Waverley escaped the alarm which this accident would have occasioned to him, as he was unavoidably delayed by the necessity of accompanying Colonel Talbot to Edinburgh.
They performed the journey together on horseback, and for some time, as if to sound each other’s feelings and sentiments, they conversed upon general and ordinary topics.
When Waverley again entered upon the subject which he had most at heart, the situation, namely, of his father and his uncle, Colonel Talbot seemed now rather desirous to alleviate than to aggravate his anxiety. This appeared particularly to be the case when he heard Waverley’s history, which he did not scruple to confide to him.
‘And so,’ said the Colonel, ‘there has been no malice prepense, as lawyers, I think, term it, in this rash step of yours; and you have been trepanned into the service of this Italian knight-errant by a few civil speeches from him and one or two of his Highland recruiting sergeants? It is sadly foolish, to be sure, but not nearly so bad as I was led to expect. However, you cannot desert, even from the Pretender, at the present moment; that seems impossible. But I have little doubt that, in the dissensions incident to this heterogeneous mass of wild and desperate men, some opportunity may arise, by availing yourself of which you may extricate yourself honourably from your rash engagement before the bubble burst. If this can be managed, I would have you go to a place of safety in Flanders which I shall point out. And I think I can secure your pardon from government after a few months’ residence abroad.’

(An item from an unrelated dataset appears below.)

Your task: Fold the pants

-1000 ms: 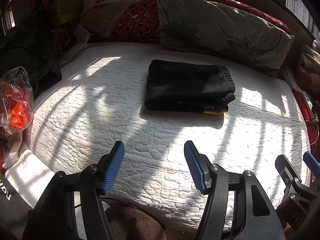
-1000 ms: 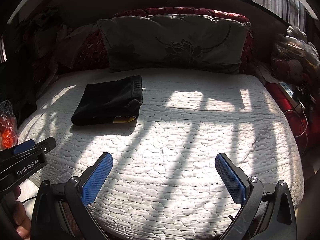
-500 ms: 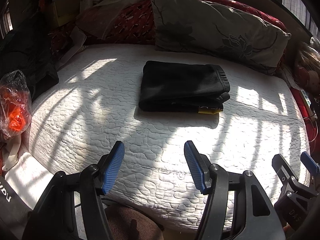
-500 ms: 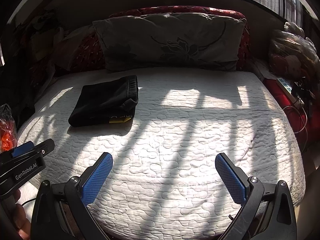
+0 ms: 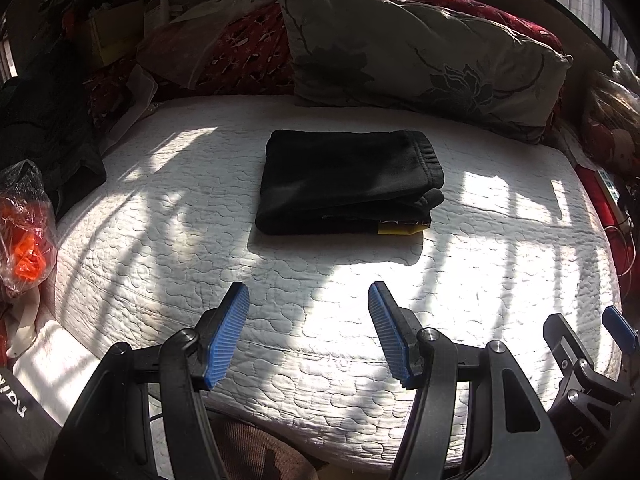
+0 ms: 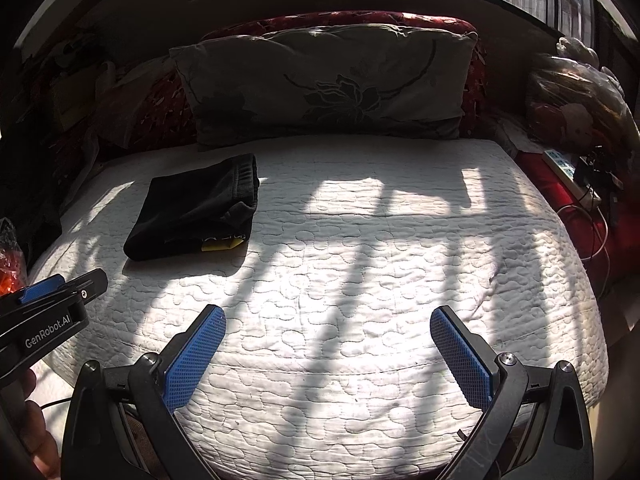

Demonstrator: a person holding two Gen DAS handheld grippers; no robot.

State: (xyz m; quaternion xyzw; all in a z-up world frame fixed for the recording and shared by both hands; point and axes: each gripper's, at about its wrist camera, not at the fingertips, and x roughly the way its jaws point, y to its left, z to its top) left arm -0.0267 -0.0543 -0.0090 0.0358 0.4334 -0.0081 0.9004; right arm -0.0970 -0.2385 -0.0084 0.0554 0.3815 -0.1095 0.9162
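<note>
The black pants (image 5: 348, 184) lie folded in a compact rectangle on the white quilted mattress (image 5: 160, 248), a yellow tag showing at the front right corner. They also show in the right wrist view (image 6: 196, 210) at the left. My left gripper (image 5: 308, 300) is open and empty, held over the mattress's near edge, well short of the pants. My right gripper (image 6: 328, 320) is open wide and empty, near the front edge to the right of the pants. The right gripper shows at the right of the left wrist view (image 5: 592, 332).
A grey flowered pillow (image 5: 420, 52) and red bedding (image 5: 240, 48) lie at the head of the mattress. An orange item in a plastic bag (image 5: 24, 216) sits at the left. Dark clothes (image 5: 48, 128) pile at the far left. Bags and cables (image 6: 580, 120) crowd the right side.
Both grippers have drawn back slightly toward the near edge of the mattress; the pants look a little farther away. The pants have not moved. Both grippers stay open.
</note>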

‘I cannot permit you, Colonel Talbot,’ answered Waverley, ‘to speak of any plan which turns on my deserting an enterprise in which I may have engaged hastily, but certainly voluntarily, and with the purpose of abiding the issue.’
‘Well,’ said Colonel Talbot, smiling, ‘leave me my thoughts and hopes at least at liberty, if not my speech. But have you never examined your mysterious packet?’

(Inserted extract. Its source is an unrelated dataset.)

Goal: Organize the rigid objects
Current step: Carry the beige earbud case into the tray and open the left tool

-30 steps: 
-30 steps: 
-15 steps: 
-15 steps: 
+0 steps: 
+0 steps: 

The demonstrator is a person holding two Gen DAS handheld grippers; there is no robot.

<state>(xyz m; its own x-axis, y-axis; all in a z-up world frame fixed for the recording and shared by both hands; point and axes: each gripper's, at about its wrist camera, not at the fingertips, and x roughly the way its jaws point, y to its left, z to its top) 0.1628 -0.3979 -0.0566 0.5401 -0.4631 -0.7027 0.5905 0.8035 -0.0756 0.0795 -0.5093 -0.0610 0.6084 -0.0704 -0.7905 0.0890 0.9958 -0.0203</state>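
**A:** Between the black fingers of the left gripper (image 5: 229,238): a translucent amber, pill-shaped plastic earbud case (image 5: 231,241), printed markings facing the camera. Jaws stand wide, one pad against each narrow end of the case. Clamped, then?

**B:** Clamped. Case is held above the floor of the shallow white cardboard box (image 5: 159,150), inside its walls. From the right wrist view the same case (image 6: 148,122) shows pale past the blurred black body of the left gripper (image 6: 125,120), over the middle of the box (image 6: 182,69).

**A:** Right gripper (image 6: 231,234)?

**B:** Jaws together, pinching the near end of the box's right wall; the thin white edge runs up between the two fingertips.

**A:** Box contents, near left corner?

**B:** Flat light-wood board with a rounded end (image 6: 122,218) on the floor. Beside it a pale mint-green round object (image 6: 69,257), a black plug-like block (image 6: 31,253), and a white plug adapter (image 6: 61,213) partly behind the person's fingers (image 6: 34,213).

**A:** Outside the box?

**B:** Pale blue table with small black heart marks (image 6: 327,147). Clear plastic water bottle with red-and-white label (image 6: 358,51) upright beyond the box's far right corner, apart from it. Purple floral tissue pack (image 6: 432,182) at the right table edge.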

‘It is in my baggage,’ replied Edward; ‘we shall find it in Edinburgh.’
In Edinburgh they soon arrived. Waverley’s quarters had been assigned to him, by the Prince’s express orders, in a handsome lodging, where there was accommodation for Colonel Talbot. His first business was to examine his portmanteau, and, after a very short search, out tumbled the expected packet. Waverley opened it eagerly. Under a blank cover, simply addressed to E. Waverley, Esq., he found a number of open letters. The uppermost were two from Colonel Gardiner addressed to himself. The earliest in date was a kind and gentle remonstrance for neglect of the writer’s advice respecting the disposal of his time during his leave of absence, the renewal of which, he reminded Captain Waverley, would speedily expire. ‘Indeed,’ the letter proceeded, ‘had it been otherwise, the news from abroad and my instructions from the War Office must have compelled me to recall it, as there is great danger, since the disaster in Flanders, both of foreign invasion and insurrection among the disaffected at home. I therefore entreat you will repair as soon as possible to the headquarters of the regiment; and I am concerned to add that this is still the more necessary as there is some discontent in your troop, and I postpone inquiry into particulars until I can have the advantage of your assistance.’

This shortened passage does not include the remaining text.